→ What you will do:
Only the text should come through, so restate the listing exactly and drop its images.

→ Collected material:
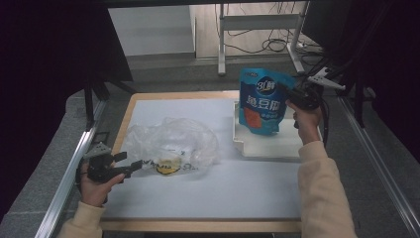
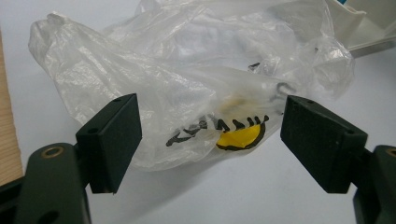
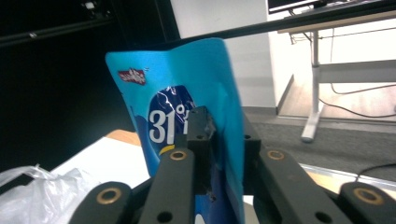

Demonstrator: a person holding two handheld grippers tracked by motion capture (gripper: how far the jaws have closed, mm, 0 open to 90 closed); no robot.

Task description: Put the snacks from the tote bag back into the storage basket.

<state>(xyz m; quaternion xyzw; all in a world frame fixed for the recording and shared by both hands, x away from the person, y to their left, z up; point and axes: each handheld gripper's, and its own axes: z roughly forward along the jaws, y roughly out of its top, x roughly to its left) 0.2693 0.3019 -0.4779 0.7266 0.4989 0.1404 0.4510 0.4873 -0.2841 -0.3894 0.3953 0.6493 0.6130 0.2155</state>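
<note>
Blue pouch [image 1: 261, 101] hangs upright over the white tray [image 1: 270, 146] at the table's right edge, toward the far right corner, its lower end just above the tray floor. The right gripper [image 1: 289, 95] pinches it near the top from the right side; in the right gripper view the two black jaws press on either face of the pouch [image 3: 187, 121]. Near the left edge, toward the front, the left gripper [image 1: 130, 166] lies level with its jaws spread wide, pointing at the crumpled clear plastic bag [image 1: 171, 144] that lies in the middle-left of the white sheet [image 1: 213, 193]. The bag [image 2: 187, 93] lies just ahead of the open jaws, untouched by them.
</note>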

→ Solution:
Demonstrator: a person holding two handheld grippers tracked by motion capture (gripper: how far the jaws have closed, mm, 0 open to 90 closed); no robot.

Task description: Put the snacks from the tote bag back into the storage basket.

<state>(xyz m; quaternion xyzw; all in a world frame fixed for the recording and shared by both hands, x away from the person, y to their left, z up; point and axes: each handheld gripper's, and its own axes: z roughly forward along the jaws, y roughly out of its top, x roughly to its left) 0.2693 0.3019 -0.4779 0.7266 0.4989 0.1404 0.4510 0.4873 -0.2841 -0.3894 0.3953 0.6493 0.6130 0.2155</state>
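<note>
Blue pouch [image 1: 261, 101] hangs upright over the white tray [image 1: 270, 146] at the table's right edge, toward the far right corner, its lower end just above the tray floor. The right gripper [image 1: 289, 95] pinches it near the top from the right side; in the right gripper view the two black jaws press on either face of the pouch [image 3: 187, 121]. Near the left edge, toward the front, the left gripper [image 1: 130, 166] lies level with its jaws spread wide, pointing at the crumpled clear plastic bag [image 1: 171, 144] that lies in the middle-left of the white sheet [image 1: 213, 193]. The bag [image 2: 187, 93] lies just ahead of the open jaws, untouched by them.
</note>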

What came before is the finished answer.